Please quote exactly the lines below from the line containing "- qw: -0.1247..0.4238" to the line containing "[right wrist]", both lines included, and nothing else.

+++++

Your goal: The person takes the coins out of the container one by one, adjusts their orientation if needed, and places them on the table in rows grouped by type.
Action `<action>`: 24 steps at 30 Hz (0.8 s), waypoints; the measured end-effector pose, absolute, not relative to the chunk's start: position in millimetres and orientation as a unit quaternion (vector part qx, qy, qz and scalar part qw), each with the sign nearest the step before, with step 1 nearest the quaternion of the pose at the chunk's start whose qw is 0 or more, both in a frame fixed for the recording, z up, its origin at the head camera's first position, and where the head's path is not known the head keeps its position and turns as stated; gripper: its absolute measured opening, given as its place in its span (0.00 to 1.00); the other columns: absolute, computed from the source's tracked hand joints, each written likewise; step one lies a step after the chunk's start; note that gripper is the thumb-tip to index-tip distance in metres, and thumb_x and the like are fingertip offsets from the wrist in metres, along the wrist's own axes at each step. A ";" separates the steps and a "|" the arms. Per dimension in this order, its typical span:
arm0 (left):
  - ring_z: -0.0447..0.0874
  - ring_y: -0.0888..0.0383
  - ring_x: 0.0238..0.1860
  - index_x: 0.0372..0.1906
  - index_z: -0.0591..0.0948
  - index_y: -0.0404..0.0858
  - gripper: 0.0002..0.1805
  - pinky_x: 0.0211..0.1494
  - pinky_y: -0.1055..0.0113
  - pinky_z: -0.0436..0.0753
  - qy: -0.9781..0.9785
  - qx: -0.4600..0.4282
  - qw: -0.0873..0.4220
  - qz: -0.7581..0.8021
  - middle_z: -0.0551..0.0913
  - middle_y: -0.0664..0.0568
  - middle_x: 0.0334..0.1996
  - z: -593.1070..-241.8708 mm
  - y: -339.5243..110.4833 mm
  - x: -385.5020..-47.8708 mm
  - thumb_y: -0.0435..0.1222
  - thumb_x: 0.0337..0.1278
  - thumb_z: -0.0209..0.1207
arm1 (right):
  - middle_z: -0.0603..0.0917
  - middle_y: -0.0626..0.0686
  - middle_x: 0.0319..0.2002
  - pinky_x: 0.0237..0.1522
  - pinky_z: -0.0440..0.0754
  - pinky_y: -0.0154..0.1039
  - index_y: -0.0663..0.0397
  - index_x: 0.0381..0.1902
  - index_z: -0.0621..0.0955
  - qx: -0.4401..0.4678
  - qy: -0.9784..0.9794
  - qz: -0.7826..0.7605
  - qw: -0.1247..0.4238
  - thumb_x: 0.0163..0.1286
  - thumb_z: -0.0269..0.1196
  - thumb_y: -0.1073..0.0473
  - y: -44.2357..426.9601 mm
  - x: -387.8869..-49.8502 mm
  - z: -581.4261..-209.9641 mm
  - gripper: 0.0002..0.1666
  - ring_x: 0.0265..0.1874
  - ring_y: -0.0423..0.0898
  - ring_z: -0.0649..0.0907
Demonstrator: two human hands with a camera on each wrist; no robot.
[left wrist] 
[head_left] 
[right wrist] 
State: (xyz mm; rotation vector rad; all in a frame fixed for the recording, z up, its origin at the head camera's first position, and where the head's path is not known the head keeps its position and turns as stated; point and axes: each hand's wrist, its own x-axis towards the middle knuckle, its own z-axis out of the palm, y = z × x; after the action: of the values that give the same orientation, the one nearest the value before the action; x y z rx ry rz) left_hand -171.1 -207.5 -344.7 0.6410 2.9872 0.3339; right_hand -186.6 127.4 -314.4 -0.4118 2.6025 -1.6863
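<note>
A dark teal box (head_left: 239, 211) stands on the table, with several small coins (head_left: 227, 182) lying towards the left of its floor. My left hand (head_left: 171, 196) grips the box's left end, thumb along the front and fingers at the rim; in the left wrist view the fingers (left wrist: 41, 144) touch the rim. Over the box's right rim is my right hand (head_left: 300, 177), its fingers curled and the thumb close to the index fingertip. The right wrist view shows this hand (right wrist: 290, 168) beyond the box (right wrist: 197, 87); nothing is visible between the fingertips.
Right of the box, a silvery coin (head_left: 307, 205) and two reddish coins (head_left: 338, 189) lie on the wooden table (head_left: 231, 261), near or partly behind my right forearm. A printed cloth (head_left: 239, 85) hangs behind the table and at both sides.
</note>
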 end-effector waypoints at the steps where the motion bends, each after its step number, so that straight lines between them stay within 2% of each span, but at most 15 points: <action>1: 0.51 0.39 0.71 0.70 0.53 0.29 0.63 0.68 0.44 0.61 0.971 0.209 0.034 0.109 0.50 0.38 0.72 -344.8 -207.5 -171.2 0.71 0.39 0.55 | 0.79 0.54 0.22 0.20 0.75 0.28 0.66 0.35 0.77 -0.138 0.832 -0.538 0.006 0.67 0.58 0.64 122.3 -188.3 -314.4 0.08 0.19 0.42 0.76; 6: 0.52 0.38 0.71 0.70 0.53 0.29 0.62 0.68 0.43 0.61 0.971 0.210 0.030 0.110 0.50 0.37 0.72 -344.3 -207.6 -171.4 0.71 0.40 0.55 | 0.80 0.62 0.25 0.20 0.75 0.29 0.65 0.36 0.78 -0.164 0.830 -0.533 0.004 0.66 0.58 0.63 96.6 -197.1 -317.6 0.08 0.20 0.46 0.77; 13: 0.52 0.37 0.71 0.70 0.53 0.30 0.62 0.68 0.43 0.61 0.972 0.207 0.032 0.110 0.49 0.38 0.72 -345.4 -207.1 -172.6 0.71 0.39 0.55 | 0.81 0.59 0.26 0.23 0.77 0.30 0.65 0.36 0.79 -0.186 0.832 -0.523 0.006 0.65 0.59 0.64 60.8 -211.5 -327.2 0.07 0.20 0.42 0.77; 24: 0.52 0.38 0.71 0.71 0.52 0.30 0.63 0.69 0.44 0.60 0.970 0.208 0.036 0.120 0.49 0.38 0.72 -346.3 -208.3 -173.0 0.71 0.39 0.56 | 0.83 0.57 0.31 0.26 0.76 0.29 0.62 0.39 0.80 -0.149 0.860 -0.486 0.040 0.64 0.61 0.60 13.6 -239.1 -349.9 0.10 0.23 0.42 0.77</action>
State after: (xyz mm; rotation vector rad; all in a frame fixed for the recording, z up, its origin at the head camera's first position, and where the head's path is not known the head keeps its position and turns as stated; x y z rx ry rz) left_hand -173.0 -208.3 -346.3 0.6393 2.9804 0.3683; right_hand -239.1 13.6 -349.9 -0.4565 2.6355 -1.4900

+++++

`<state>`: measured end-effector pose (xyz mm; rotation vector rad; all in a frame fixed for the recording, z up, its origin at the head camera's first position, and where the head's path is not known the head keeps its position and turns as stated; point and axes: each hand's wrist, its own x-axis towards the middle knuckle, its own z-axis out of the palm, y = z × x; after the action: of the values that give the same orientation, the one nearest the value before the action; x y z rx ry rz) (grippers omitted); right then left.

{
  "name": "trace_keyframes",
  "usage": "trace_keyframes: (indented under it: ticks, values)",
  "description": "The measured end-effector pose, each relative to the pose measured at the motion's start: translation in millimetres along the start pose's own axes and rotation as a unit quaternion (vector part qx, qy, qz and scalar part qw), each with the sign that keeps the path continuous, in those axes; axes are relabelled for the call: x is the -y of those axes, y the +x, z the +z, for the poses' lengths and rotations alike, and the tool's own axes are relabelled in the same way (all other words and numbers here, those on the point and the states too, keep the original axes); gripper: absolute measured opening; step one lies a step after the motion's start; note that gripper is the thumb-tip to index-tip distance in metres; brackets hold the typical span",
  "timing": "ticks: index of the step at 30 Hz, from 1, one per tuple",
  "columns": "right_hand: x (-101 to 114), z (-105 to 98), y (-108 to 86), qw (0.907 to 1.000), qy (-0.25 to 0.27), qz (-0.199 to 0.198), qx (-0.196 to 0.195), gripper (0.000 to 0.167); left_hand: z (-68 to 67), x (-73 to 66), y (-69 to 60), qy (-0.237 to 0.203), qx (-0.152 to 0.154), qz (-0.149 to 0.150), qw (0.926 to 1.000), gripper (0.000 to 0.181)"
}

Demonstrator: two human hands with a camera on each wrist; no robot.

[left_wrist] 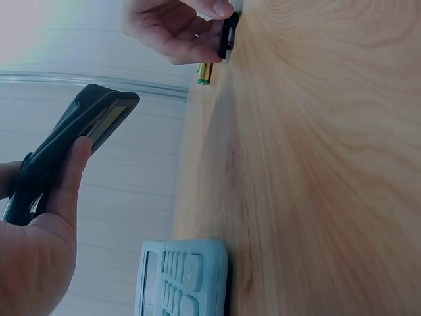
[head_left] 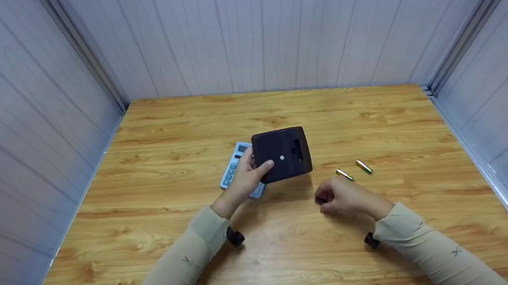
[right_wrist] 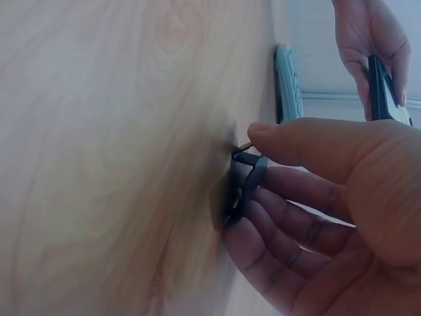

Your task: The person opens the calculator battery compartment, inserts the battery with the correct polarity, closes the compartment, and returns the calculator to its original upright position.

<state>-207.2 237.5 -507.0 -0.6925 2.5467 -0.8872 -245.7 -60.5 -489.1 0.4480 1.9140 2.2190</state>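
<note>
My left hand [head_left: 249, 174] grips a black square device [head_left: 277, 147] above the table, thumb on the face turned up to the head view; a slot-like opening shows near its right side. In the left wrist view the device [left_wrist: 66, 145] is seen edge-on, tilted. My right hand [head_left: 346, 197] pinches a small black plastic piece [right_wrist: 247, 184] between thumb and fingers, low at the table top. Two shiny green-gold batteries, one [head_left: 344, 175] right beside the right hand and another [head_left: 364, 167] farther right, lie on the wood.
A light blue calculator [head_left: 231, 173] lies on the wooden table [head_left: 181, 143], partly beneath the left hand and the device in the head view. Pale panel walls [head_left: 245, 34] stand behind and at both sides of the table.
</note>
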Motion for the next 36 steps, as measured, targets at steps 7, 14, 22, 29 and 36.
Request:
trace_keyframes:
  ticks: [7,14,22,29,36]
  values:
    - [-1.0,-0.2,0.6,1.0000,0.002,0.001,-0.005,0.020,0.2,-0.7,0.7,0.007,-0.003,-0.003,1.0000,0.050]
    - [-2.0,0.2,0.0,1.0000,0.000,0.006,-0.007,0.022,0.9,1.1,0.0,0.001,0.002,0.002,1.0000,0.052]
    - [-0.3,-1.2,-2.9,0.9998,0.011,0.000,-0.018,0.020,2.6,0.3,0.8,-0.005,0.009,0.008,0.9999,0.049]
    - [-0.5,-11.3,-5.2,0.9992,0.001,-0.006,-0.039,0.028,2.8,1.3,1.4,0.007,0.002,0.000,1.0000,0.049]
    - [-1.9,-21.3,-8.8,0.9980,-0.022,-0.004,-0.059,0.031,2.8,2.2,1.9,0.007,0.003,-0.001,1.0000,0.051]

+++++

## Result below
  - qw: -0.1247..0.4238
  - thumb_x: 0.0163..0.1286
  - thumb_z: -0.0269..0.1196
  - thumb_y: -0.1073..0.0473
  - y: -44.2357..426.9601 mm
  - x: -387.8869..-49.8502 mm
  - z: -581.4261..-209.9641 mm
  - gripper: 0.0002..0.1666
  - ring_x: 0.0265..0.1874
  - ring_y: -0.0423..0.0898
  - ring_z: -0.0649..0.0907
Demonstrator: two human hands with a camera on each wrist; no robot.
[left wrist] 
[head_left] 
[right wrist] 

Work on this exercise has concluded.